Introduction

A tearing mode in a tokamak plasma reconnects magnetic flux at the so-called rational magnetic flux-surface, where the mode resonates with the equilibrium magnetic field, to produce a rotating (in the laboratory frame) helical magnetic island chain.

As previously mentioned in Chapter 10, mode locking is a process by which the rotation of a slowly growing magnetic island chain in a tokamak plasma is braked due to electromagnetic interaction with a rigid, electrically conducting wall surrounding the plasma, causing the chain to eventually lock (i.e., become stationary in the laboratory frame) to a static resonant magnetic perturbation (e.g., an error-field) [2,3,5,6,9,14,15,17,20,22,24,27,28]. Locked magnetic island chains are strongly correlated with disruptions (i.e., sudden, catastrophic losses of thermal and magnetic energy) in tokamak plasmas [8].

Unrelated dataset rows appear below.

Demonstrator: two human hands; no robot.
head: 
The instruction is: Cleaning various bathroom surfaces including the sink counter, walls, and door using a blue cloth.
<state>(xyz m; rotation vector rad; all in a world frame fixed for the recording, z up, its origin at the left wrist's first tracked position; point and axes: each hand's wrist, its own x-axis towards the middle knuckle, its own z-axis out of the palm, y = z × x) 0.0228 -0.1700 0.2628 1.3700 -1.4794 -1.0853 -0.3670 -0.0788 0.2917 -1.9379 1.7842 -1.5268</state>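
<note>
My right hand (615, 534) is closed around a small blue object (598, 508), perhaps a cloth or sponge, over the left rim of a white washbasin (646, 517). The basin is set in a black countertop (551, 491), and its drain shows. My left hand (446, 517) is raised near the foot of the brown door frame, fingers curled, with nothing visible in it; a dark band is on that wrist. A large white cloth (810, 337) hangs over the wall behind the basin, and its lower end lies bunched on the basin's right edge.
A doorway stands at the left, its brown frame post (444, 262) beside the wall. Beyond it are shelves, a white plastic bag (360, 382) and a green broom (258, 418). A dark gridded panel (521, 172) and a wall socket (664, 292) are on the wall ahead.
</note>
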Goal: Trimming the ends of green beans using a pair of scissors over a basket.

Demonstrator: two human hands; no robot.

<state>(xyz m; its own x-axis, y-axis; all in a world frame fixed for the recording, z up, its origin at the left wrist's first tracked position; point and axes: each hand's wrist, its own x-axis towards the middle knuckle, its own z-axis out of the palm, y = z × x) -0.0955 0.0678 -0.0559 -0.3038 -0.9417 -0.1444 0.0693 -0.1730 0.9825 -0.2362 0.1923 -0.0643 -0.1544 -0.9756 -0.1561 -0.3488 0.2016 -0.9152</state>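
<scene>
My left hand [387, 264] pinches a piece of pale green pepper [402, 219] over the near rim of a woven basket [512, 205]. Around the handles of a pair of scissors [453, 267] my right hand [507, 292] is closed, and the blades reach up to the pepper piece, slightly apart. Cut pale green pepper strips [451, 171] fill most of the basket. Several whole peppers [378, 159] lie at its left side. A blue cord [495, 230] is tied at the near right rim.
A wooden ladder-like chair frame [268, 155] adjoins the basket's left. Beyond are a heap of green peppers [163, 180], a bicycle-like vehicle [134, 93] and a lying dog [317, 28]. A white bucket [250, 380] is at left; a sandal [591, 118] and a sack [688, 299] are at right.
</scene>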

In Chapter 10, we investigated the interaction of a rotating magnetic island chain with a conducting wall in the absence of a magnetic perturbation. In this chapter, we shall concentrate on the interaction of a rotating magnetic island chain with a static resonant magnetic perturbation in the absence of a wall. The generalization to the case where there is both a wall and a magnetic perturbation is straightforward [28].